| C02 storage needs new rules, legal structure: 
    environmentalist 
 Houston (Platts)--5Mar2008
 
 A managing director of a top environmental group called Tuesday for a new
 "regulatory and legal structure" that would guide the development of
 underground CO2 storage in the US.
 
 Environmental Defense's Mark Brownstein said that a "regulatory driver"

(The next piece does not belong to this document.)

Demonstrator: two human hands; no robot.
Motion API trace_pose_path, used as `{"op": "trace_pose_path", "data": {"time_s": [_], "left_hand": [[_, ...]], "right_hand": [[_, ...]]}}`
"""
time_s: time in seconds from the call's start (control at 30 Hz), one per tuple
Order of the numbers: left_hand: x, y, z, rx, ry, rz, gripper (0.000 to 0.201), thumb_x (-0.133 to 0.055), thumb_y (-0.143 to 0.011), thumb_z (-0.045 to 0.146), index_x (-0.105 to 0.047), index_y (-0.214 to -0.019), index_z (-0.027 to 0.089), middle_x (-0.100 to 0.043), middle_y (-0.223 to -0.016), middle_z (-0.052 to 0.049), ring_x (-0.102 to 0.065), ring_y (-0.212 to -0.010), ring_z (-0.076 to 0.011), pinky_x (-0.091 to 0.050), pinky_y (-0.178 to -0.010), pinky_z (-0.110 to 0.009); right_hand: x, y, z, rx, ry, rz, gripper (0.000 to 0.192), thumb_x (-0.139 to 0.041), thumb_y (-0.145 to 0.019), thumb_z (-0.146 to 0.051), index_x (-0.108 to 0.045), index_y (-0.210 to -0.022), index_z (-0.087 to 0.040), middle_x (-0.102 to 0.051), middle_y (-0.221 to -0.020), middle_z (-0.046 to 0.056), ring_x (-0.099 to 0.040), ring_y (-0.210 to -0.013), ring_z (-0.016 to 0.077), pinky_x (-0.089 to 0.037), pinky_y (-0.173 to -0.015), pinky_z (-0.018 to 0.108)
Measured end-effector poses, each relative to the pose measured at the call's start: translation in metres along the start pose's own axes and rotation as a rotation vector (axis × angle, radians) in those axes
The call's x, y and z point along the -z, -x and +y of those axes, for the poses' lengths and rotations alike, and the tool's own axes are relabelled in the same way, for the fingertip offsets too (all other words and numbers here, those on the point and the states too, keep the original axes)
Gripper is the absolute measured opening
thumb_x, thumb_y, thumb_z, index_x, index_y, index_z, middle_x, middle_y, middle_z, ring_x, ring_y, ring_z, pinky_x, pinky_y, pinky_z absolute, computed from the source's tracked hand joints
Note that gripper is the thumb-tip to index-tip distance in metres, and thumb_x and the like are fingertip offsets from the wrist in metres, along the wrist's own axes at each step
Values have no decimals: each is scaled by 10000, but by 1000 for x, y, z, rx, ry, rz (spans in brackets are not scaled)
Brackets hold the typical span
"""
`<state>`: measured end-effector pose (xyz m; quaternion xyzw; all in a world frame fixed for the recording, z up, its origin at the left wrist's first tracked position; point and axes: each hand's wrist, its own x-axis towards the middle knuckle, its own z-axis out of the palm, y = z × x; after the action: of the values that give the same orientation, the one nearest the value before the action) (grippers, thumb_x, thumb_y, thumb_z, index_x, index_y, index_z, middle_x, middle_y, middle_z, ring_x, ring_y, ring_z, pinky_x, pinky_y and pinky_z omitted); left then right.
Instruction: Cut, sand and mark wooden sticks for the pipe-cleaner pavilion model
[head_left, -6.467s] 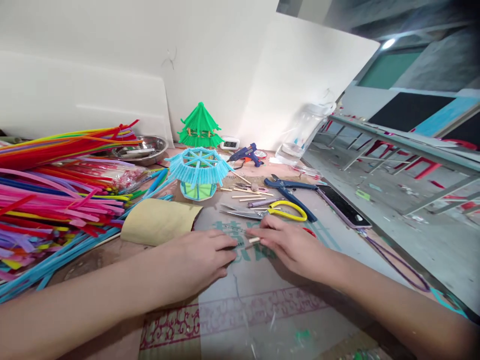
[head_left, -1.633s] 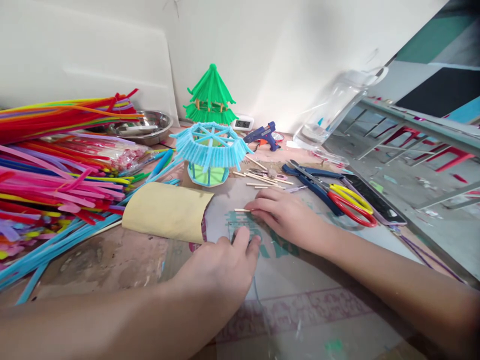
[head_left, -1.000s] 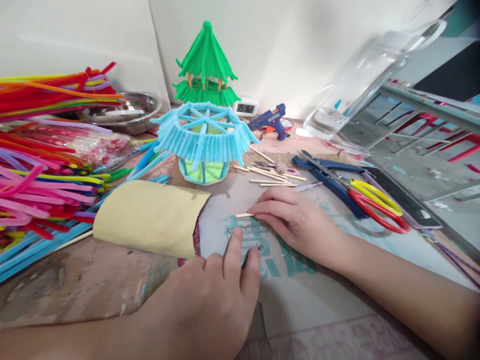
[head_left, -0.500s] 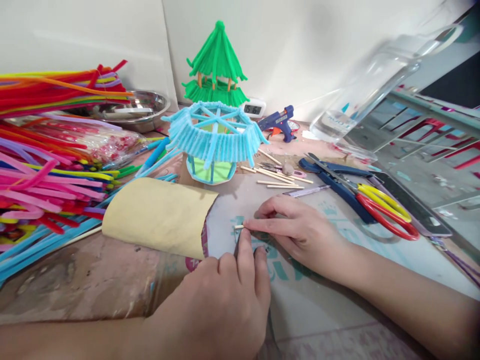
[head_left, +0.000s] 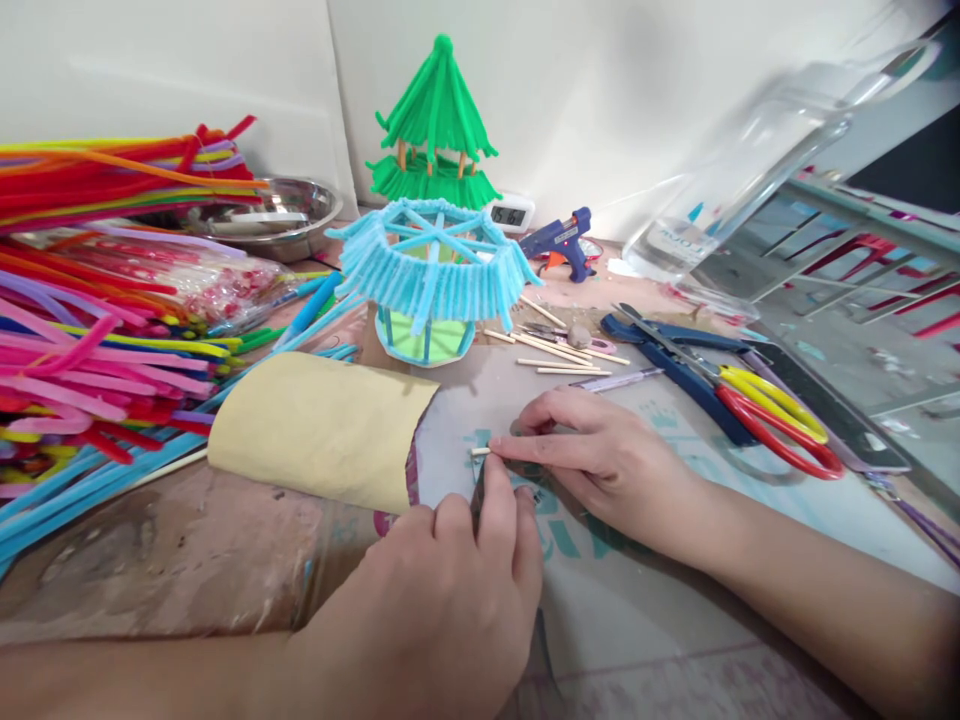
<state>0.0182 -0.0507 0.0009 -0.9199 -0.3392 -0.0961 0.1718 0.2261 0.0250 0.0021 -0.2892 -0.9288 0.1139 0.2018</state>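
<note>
A short piece of wooden stick point(head_left: 480, 451) lies low over the printed plastic sheet. My right hand point(head_left: 600, 455) pinches it, with the index finger stretched along it. From below, the index fingertip of my left hand point(head_left: 457, 590) presses against the same stick, its other fingers curled in. Whatever else the left palm covers is hidden; a narrow dark shape shows under its index finger. Left of the fingertips rests a curved sheet of yellow paper point(head_left: 322, 430). Behind stands a light-blue pipe-cleaner pavilion frame point(head_left: 435, 255) with a green base.
Several wooden sticks point(head_left: 562, 368) lie beyond my right hand. Scissors point(head_left: 780, 405) and dark-blue pliers point(head_left: 667, 380) rest at right, near a phone point(head_left: 825, 405). A glue gun point(head_left: 562, 243), a green pipe-cleaner roof point(head_left: 439, 110) and a metal bowl point(head_left: 277, 215) stand behind. Pipe-cleaner bundles point(head_left: 90, 350) fill the left.
The view has shifted very slightly. Both hands keep the same hold at the stick, with hardly any visible movement.
</note>
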Motion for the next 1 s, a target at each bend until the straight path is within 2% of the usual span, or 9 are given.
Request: {"op": "trace_pose_path", "data": {"time_s": [0.4, 0.63, 0.9, 1.0], "left_hand": [[-4, 0, 2, -20, -26, 18, 386, -414, -944, 174, -653, -1237, 97, -710, -1168, -221, -641, -529, -165, -448, -391, -256], [6, -4, -1, -34, -37, -112, 414, -428, -942, 168, -614, -1308, 115, -683, -1227, -219, -668, -587, -159, -487, -427, -244], [-1, -2, 1, -16, -4, -57, 406, -418, -957, 205, -627, -1289, 102, -686, -1217, -225, -652, -560, -175, -484, -410, -273], [1, -2, 0, -9, 2, -51, 398, -419, -959, 213, -640, -1280, 132, -703, -1198, -197, -650, -567, -171, -489, -417, -271]], "right_hand": [[0, 0, 1, 16, 5, 2, 302, -498, -946, -88, -738, -1096, -193, -668, -949, 93, -611, -856, 175, -507, -718, 294], [1, -1, -2, 21, 31, 7, 292, -500, -950, -104, -742, -1081, -201, -675, -935, 91, -614, -839, 173, -511, -702, 292], [1, 1, 0, 30, 55, -17, 282, -502, -962, -131, -738, -1105, -190, -672, -946, 94, -605, -836, 178, -499, -701, 298], [1, 1, 0, 34, 65, -7, 279, -500, -965, -140, -738, -1102, -191, -669, -937, 92, -599, -836, 180, -497, -706, 302]]}}
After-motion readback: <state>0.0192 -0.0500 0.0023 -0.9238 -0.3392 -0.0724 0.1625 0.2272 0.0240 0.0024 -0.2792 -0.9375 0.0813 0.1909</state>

 will help the power industry "get off the dime" and begin thinking seriously
 about how not only to capture CO2 emissions mainly from coal-fired power
 plants, but also how and where to store the emissions.
 
 He said a legal structure needs to be put in place that will determine
 sub-surface sequestration rights, who actually will own the stored CO2 and 
    how
 the underground storage in saline aquifers should be monitored and verified.
 
 Brownstein, speaking at a Texas power markets conference that Platts
 hosted in Houston, said that the industry today has a "chicken-and-egg
 problem" and "tends to believe" it has to wait for carbon capture technology
 before it can begin reducing CO2 emissions.
 
 He argued that, while "coal will be with us far into the future," the US
 nonetheless needs national legislation that "leads to a price of carbon."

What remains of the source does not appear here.